* [The problem] Exactly as they appear below, repeat the lines from the one with "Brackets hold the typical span" through the one with "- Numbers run", and no others.

* [Records for processing]

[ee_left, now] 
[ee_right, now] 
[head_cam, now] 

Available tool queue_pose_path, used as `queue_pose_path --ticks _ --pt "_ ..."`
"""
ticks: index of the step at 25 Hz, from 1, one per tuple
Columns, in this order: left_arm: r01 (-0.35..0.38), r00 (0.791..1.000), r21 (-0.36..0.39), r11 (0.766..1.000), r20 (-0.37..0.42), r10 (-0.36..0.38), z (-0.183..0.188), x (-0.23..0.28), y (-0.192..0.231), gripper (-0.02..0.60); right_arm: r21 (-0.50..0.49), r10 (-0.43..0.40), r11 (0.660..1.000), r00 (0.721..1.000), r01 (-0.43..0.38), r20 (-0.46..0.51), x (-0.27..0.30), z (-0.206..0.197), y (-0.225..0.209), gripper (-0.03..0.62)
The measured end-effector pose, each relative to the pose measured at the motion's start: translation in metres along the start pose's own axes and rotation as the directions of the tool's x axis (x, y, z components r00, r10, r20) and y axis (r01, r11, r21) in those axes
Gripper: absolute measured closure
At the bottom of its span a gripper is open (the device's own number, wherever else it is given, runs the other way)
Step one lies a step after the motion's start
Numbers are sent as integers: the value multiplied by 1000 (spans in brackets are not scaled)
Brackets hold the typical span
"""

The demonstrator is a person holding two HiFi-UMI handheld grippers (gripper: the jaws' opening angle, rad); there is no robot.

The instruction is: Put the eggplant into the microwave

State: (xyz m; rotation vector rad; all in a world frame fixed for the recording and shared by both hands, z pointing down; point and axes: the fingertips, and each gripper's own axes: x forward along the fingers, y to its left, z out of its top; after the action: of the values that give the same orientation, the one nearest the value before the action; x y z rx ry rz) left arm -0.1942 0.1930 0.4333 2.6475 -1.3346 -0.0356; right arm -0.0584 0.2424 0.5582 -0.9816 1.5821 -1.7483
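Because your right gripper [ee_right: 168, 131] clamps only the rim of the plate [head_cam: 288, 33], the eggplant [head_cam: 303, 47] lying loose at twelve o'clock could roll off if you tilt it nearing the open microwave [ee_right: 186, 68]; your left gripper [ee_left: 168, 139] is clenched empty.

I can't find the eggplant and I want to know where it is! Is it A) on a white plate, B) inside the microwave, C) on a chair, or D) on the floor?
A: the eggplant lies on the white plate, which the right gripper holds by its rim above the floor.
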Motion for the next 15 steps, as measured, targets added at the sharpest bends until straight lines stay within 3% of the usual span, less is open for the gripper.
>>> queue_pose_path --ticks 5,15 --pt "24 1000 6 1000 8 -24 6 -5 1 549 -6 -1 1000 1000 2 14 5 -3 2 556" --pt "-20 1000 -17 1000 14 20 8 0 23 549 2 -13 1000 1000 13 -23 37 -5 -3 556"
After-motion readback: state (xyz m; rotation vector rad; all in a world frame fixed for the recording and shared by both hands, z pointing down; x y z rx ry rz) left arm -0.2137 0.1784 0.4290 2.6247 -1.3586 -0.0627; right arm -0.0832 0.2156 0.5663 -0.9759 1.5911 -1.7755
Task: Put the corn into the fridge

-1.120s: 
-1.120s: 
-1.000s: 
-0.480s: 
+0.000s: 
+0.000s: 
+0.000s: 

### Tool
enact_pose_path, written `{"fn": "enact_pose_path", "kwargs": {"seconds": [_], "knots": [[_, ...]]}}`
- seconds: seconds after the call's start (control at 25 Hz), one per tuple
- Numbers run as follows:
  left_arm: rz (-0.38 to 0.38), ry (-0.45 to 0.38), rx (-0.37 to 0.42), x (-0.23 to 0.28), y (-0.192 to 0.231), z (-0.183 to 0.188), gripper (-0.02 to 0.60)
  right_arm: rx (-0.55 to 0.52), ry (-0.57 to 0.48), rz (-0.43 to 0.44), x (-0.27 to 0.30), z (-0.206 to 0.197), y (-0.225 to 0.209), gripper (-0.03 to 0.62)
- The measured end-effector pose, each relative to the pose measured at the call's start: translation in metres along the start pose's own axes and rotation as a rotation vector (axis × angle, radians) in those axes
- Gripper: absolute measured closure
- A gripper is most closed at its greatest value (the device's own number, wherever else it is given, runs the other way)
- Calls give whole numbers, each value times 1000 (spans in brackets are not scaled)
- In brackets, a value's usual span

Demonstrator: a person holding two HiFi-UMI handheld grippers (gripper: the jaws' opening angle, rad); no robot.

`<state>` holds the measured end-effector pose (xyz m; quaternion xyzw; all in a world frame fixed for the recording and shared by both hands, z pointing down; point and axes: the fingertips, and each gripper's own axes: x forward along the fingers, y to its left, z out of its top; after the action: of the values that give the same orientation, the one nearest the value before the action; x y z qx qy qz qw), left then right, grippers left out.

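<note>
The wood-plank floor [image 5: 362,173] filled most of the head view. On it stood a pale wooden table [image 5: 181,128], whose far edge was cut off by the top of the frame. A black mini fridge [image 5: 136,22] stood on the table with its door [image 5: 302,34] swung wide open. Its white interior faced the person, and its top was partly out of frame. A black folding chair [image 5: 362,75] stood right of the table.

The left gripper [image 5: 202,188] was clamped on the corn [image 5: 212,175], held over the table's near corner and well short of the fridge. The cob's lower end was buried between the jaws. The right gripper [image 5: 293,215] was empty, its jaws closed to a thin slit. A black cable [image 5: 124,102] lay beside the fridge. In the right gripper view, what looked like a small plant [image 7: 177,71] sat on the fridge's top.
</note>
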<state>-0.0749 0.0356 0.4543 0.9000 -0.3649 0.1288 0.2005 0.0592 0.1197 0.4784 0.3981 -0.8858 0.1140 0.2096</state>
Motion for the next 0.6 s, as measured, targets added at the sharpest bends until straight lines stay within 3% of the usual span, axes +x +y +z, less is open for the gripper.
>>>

* [Finished task]
Brackets hold the typical span
"""

The demonstrator is a person holding two HiFi-UMI handheld grippers (gripper: the jaws' opening angle, rad); there is no robot.

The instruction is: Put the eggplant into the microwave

State: (xyz m; rotation vector rad; all in a world frame fixed for the recording and shared by both hands, z pointing down; point and axes: the fingertips, and each gripper's own axes: x forward along the fingers, y to its left, z out of its top; after the action: of the values that give the same orientation, the one nearest the value before the action; x y z rx ry rz) left arm -0.1942 0.1930 0.4333 2.6475 -1.3346 -0.0356; right arm -0.0584 0.2424 0.5582 -0.9816 1.5821 -1.7483
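Because your right gripper [ee_right: 168, 131] clamps only the rim of the plate [head_cam: 288, 33], the eggplant [head_cam: 303, 47] lying loose at twelve o'clock could roll off if you tilt it nearing the open microwave [ee_right: 186, 68]; your left gripper [ee_left: 168, 139] is clenched empty.

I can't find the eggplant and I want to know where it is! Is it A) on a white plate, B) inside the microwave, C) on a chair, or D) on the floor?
A: the eggplant lies on the white plate, which the right gripper holds by its rim above the floor.
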Motion for the next 15 steps, as measured, targets added at the sharpest bends until straight lines stay within 3% of the usual span, less is open for the gripper.
>>> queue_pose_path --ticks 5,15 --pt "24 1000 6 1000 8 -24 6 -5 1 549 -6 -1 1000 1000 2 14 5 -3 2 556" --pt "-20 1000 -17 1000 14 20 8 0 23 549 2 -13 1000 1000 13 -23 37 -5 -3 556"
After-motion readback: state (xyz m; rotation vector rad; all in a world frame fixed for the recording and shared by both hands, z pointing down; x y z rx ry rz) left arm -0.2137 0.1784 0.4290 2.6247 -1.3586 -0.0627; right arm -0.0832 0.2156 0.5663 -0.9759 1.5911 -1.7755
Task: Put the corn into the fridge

-1.120s: 
-1.120s: 
-1.000s: 
-0.480s: 
+0.000s: 
+0.000s: 
+0.000s: 

### Tool
enact_pose_path, written `{"fn": "enact_pose_path", "kwargs": {"seconds": [_], "knots": [[_, ...]]}}`
- seconds: seconds after the call's start (control at 25 Hz), one per tuple
- Numbers run as follows:

This exercise requires no further answer.